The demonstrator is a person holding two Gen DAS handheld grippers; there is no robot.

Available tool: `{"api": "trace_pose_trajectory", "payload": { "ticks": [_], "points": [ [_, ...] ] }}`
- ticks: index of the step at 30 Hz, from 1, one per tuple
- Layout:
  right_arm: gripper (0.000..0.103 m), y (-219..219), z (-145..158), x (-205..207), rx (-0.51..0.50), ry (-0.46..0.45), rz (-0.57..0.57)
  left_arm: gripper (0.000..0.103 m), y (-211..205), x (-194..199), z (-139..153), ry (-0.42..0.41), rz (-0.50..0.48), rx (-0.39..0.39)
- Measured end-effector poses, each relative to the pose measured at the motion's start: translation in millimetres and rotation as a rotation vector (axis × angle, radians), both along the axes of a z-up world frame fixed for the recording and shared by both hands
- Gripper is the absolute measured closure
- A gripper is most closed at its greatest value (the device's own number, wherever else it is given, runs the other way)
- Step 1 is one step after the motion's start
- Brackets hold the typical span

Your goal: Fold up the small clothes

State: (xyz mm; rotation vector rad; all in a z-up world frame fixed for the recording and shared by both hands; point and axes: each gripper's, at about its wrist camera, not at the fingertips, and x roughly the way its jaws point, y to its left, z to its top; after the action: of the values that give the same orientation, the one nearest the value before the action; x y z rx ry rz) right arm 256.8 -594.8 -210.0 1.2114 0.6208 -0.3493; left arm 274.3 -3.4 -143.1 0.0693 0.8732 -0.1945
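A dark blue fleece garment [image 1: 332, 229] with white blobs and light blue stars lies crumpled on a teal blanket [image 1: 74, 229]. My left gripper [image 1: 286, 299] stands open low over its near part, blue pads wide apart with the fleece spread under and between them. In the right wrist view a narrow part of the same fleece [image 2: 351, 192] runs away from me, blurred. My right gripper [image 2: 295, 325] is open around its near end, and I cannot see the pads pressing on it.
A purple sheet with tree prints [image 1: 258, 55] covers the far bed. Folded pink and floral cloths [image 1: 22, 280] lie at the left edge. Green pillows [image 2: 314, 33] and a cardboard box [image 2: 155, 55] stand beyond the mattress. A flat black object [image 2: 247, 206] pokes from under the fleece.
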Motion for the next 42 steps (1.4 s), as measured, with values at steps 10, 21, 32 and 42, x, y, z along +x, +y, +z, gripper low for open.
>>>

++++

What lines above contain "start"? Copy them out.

**SOLUTION BELOW**
- Measured end-effector poses, each relative to the pose measured at the motion's start: translation in millimetres and rotation as a rotation vector (axis × angle, radians), both along the axes of a z-up world frame fixed for the recording and shared by both hands
- Step 1 is one step after the motion's start

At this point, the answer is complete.